→ PROBLEM TO SOLVE: Return only that part of the material below which starts with the line containing "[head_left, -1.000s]" and goes on through the line containing "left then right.", restated exactly.

→ TASK INPUT:
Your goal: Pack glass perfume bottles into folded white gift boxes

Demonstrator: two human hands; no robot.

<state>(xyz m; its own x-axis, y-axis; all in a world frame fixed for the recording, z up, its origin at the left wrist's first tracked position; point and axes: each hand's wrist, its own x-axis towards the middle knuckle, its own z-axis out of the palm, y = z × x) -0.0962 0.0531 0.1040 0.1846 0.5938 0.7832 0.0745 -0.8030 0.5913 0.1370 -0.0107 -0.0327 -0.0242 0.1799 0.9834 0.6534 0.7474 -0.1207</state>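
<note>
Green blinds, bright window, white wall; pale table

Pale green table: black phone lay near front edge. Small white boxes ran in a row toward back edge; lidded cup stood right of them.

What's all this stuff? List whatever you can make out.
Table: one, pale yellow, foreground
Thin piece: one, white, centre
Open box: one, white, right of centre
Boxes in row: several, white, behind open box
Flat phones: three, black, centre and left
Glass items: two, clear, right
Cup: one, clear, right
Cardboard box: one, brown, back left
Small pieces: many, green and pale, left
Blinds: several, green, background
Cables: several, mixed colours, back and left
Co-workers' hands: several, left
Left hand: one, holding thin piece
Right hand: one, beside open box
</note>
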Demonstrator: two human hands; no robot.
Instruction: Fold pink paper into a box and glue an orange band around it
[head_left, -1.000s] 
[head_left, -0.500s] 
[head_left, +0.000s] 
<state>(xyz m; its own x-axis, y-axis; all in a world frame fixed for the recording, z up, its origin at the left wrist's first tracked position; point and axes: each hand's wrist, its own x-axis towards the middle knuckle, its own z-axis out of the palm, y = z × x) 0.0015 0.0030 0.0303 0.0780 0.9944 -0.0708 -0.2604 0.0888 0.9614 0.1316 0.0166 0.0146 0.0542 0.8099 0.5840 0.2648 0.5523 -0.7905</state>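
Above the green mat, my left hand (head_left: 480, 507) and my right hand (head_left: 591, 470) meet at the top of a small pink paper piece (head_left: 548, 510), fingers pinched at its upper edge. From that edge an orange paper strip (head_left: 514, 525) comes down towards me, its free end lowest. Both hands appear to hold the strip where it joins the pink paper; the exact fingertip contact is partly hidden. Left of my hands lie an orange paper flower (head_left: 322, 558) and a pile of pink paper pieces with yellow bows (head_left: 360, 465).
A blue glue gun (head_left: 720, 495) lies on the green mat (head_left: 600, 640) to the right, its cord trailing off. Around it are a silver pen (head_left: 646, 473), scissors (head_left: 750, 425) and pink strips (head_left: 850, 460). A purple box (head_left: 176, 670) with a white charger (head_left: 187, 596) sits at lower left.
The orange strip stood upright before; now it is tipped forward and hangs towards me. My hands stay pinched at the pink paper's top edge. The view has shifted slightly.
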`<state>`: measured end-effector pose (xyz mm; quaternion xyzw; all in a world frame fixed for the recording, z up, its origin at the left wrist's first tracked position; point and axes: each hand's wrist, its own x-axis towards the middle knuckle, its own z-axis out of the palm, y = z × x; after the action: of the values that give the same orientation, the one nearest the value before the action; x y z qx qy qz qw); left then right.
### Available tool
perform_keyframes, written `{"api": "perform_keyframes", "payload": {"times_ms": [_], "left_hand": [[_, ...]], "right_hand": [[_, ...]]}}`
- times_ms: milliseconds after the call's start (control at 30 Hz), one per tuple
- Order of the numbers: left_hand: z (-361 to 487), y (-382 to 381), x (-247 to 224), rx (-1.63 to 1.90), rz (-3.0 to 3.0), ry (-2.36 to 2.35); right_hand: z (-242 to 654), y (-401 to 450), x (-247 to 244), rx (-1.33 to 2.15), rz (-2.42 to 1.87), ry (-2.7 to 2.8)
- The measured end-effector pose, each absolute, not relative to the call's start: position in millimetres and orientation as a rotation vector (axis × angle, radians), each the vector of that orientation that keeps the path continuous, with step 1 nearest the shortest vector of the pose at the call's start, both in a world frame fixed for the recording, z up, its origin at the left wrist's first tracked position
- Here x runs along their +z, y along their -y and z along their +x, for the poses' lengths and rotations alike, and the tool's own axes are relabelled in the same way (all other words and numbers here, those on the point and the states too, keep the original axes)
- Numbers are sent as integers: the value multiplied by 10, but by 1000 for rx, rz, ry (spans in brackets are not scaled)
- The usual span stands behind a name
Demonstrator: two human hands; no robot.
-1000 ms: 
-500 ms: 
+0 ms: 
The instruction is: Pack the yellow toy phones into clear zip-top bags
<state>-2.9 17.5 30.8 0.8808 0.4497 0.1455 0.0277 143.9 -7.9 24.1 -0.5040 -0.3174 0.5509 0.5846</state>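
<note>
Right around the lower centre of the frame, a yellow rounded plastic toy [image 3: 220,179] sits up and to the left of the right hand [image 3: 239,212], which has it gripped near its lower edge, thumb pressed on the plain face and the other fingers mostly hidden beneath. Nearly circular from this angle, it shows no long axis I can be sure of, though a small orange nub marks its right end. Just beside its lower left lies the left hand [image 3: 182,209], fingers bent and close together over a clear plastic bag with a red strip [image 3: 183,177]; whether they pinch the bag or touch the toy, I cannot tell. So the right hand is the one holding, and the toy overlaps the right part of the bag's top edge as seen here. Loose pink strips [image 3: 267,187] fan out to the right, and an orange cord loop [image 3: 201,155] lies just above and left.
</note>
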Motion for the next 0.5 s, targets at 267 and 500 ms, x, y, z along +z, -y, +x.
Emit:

→ RESPONSE TO THIS EXERCISE:
[head_left, -1.000s] 
[head_left, -0.500s] 
[head_left, +0.000s] 
<state>(xyz m; its own x-axis, y-axis; all in a world frame fixed for the recording, z up, its origin at the left wrist's first tracked position; point and axes: each hand's wrist, its own x-axis towards the middle knuckle, its own z-axis out of the palm, y = z × x) 0.0015 0.0030 0.0303 0.0780 0.9944 -0.0708 -0.2604 0.0888 0.9614 0.1316 0.0166 0.0146 0.0542 0.8099 0.5840 0.2648 0.5523 -0.7905</state>
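Above the green mat, my left hand (head_left: 480, 507) and my right hand (head_left: 591, 470) meet at the top of a small pink paper piece (head_left: 548, 510), fingers pinched at its upper edge. From that edge an orange paper strip (head_left: 514, 525) comes down towards me, its free end lowest. Both hands appear to hold the strip where it joins the pink paper; the exact fingertip contact is partly hidden. Left of my hands lie an orange paper flower (head_left: 322, 558) and a pile of pink paper pieces with yellow bows (head_left: 360, 465).
A blue glue gun (head_left: 720, 495) lies on the green mat (head_left: 600, 640) to the right, its cord trailing off. Around it are a silver pen (head_left: 646, 473), scissors (head_left: 750, 425) and pink strips (head_left: 850, 460). A purple box (head_left: 176, 670) with a white charger (head_left: 187, 596) sits at lower left.
The orange strip stood upright before; now it is tipped forward and hangs towards me. My hands stay pinched at the pink paper's top edge. The view has shifted slightly.
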`<state>`: measured end-effector pose (xyz mm; quaternion xyzw; all in a world frame fixed for the recording, z up, its origin at the left wrist's first tracked position; point and axes: each hand's wrist, its own x-axis towards the middle knuckle, its own z-axis out of the palm, y = z × x; after the action: of the values that give the same orientation, the one nearest the value before the action; x y z qx qy qz qw); left then right.

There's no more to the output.